Some caesarean births are planned. Others are emergency caesarean births, when complications happen during labour.

A spinal anaesthetic or epidural is used in most caesarean births. This means you're awake during the operation but you do not feel any pain.

Types of caesarean births

Emergency caesarean birth

An emergency caesarean birth happens when something unexpected happens during labour. The decision to do this instead of a vaginal birth is made during pregnancy or during labour. This could be for your health or for the health of your baby.

The most common reasons for an emergency caesarean birth are:

  • labour is not progressing
  • the baby needs to be born quickly

It can seem like things move very fast after this decision. There are some procedures to prepare you for a caesarean section, such as blood tests and forms to sign. There will be more urgency if your baby might not be getting enough oxygen.

If you were given an epidural before the decision was made to have a caesarean, the medicine in it can be 'topped up'. This means you'll be awake for the birth of your baby.

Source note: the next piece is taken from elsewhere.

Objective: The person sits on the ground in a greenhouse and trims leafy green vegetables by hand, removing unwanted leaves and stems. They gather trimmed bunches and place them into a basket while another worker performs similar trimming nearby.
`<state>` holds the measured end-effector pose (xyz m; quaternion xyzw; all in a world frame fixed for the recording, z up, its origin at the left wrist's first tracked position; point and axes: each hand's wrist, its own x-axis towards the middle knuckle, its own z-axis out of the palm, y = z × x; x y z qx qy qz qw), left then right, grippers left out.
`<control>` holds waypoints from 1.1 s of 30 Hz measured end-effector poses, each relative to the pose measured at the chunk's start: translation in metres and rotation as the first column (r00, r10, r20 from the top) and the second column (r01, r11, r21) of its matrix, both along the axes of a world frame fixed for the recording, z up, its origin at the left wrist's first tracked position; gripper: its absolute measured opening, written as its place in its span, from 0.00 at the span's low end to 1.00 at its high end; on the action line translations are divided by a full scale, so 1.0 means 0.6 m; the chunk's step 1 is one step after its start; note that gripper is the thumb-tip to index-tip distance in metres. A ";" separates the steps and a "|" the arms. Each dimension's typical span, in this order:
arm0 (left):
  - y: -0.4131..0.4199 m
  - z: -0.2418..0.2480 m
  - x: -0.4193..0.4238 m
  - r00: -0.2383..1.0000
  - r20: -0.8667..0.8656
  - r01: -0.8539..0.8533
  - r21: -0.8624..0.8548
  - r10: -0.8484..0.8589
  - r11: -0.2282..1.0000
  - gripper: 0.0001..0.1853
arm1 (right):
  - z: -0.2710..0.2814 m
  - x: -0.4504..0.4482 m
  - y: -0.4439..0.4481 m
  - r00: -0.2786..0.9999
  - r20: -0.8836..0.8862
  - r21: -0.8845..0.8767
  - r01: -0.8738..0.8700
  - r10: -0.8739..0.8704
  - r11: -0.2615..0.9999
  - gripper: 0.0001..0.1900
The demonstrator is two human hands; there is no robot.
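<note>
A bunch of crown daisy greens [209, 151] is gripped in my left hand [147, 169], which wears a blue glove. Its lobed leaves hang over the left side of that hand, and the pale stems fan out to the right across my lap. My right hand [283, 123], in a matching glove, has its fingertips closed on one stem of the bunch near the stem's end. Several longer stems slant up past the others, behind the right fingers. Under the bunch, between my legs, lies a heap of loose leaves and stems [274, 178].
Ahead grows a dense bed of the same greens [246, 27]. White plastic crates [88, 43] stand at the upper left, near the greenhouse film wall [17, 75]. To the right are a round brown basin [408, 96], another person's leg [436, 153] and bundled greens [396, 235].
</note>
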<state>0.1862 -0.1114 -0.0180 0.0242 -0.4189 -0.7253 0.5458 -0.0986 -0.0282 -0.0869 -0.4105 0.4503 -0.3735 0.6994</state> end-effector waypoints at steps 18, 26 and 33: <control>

A general anaesthetic may be needed in an emergency situation because it is quicker. If you have a general anaesthetic, you'll be asleep for the operation.

Elective caesarean birth

An elective caesarean birth is a planned one. You'll normally get a date for your elective caesarean birth.

Common reasons for an elective caesarean birth are:

  • you had 1 or more caesarean births before (a 'repeat' caesarean birth)
  • your baby remains in the breech position
  • your doctor thinks a vaginal birth might be too difficult – for example, because the baby is very big
  • pregnancy complications have arisen – for example, the baby is not growing well or the placenta is too low (placenta praevia)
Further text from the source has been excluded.